Un trama que desarrolla, aquí sí que con acierto, dos líneas temporales y narrativas contrapuestas que se enriquecen la una a la otra como es debido (y hasta el final). Dos líneas temporales que dan forma a un todo muy estimulante cuando, precisamente, la atención se centra en ambas y títulos como 'Teniente corrupto', 'Heat', 'Taxi Driver', 'Sospechosos habituales' o 'Nightcrawler' sobrevuelan como dispares y más que posibles referencias en nuestra cabeza sin necesidad de un "hombre herido" que sujetase su título.

Como también sobrevuela en nuestras cabezas el nombre de Kathryn Bigelow, una de las pocas realizadoras que se ha sabido hacer un nombre en un mundo de hombres, con la estupenda 'Días extraños' -una de mis grandes debilidades- a la cabeza. Lástima que la realizadora Karyn Kusama y los guionistas Phil Hay y Matt Manfredi, al igual que le sucedió a Bigelow y a Mark Boal con su 'Detroit', se distraigan con esas mismas concesiones de las que prescindieron tanto en 'La noche más oscura' como en 'La invitación'.

Lástima, pero porque 'Destroyer.

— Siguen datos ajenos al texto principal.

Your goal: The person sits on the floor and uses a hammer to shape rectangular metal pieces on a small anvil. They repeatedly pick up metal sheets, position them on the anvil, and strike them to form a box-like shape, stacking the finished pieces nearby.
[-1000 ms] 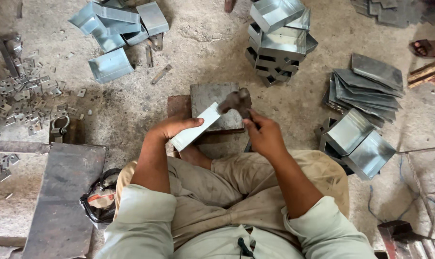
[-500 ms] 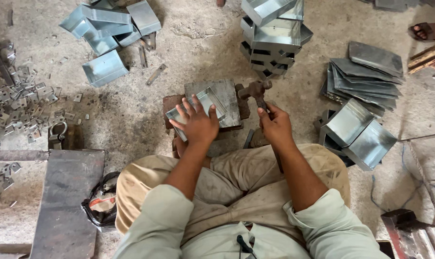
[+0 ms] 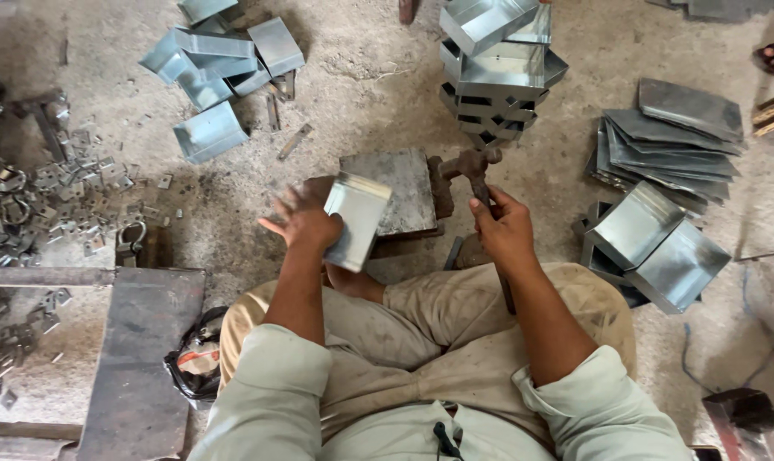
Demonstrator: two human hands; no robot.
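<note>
gripping a hammer (image 3: 472,166) (right hand (image 3: 502,229)); left hand (image 3: 306,224) steadying a metal tray (image 3: 357,220).

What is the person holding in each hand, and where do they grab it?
The left hand grips a folded metal tray by its left edge. The right hand grips a hammer around its handle, just below the head.

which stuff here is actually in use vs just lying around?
In use:
left hand holding the metal tray
right hand with its grip on the hammer
steel block in front of the knees

Lying about:
tall tray stack
loose trays at upper left
flat sheets
two trays at right
small brackets at left
</note>
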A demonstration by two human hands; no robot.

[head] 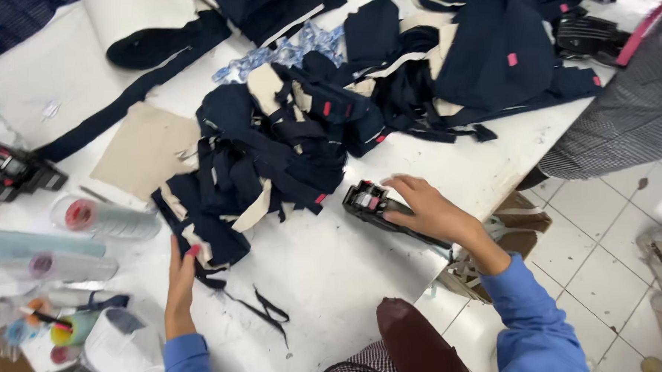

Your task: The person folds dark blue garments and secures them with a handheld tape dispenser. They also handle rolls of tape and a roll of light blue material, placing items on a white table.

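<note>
Near the front edge of the white bench (335, 275), the person's right hand (425, 208) lies over a black hand-held tagging tool (373, 205), fingers curled round its body so the grip is clenched on it; the tool rests on the bench surface, its red-marked head pointing toward the heap of dark navy fabric pieces (270, 151). That heap sits just behind the tool, toward the bench's middle, with cream linings and small pink tags showing among the folds. At the heap's near left corner the left hand (182, 270) is laid flat, fingers straight and released, fingertips touching the edge of the nearest navy piece. A few thin black fabric scraps (266, 308) lie on the bench just right of that hand. Left of the heap rests a tan cardboard sheet (147, 146), and beyond it, at the bench's left edge, clear rolls with pink cores (102, 217). Behind the heap, a second navy pile (489, 52) spreads toward the far right corner.
</note>
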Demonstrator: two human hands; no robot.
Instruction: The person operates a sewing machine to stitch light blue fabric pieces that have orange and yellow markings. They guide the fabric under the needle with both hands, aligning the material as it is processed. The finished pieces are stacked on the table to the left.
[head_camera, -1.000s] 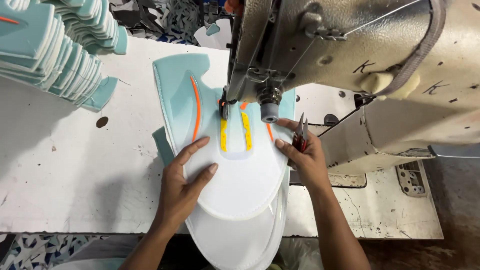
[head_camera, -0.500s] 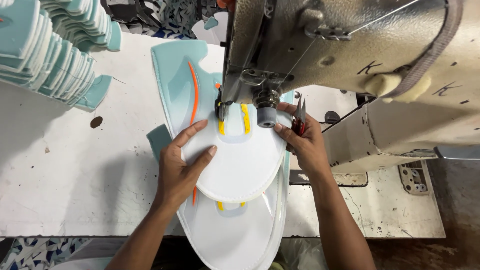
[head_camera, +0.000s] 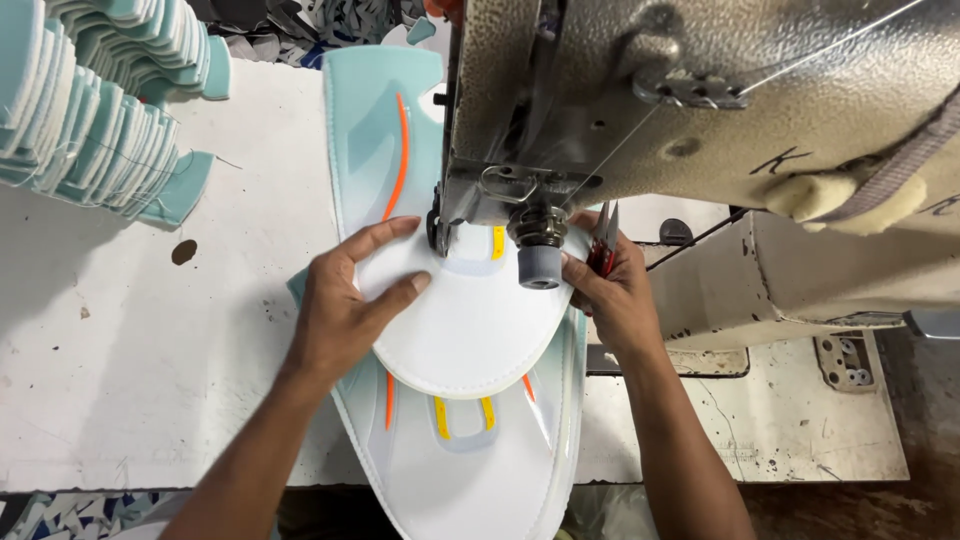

Una mujer herida' no es una película redonda, más no por ello una película altamente satisfactoria. Una película "de hombres" hecha "por mujeres" en el sentido más inocuo posible... o tal vez no, según quiera verlo cada uno, que lo importante es que lo importante siga siendo lo importante (que dicen en 'El valle del éxito'): Que la película es un alarido sostenido cuya agria parábola sobre "una mujer contra sí misma" nos pertenece a todos. Nadie es perfecto, y todos sangramos si nos pinchan.

Quien esté libre de pecado que tire la primera piedra.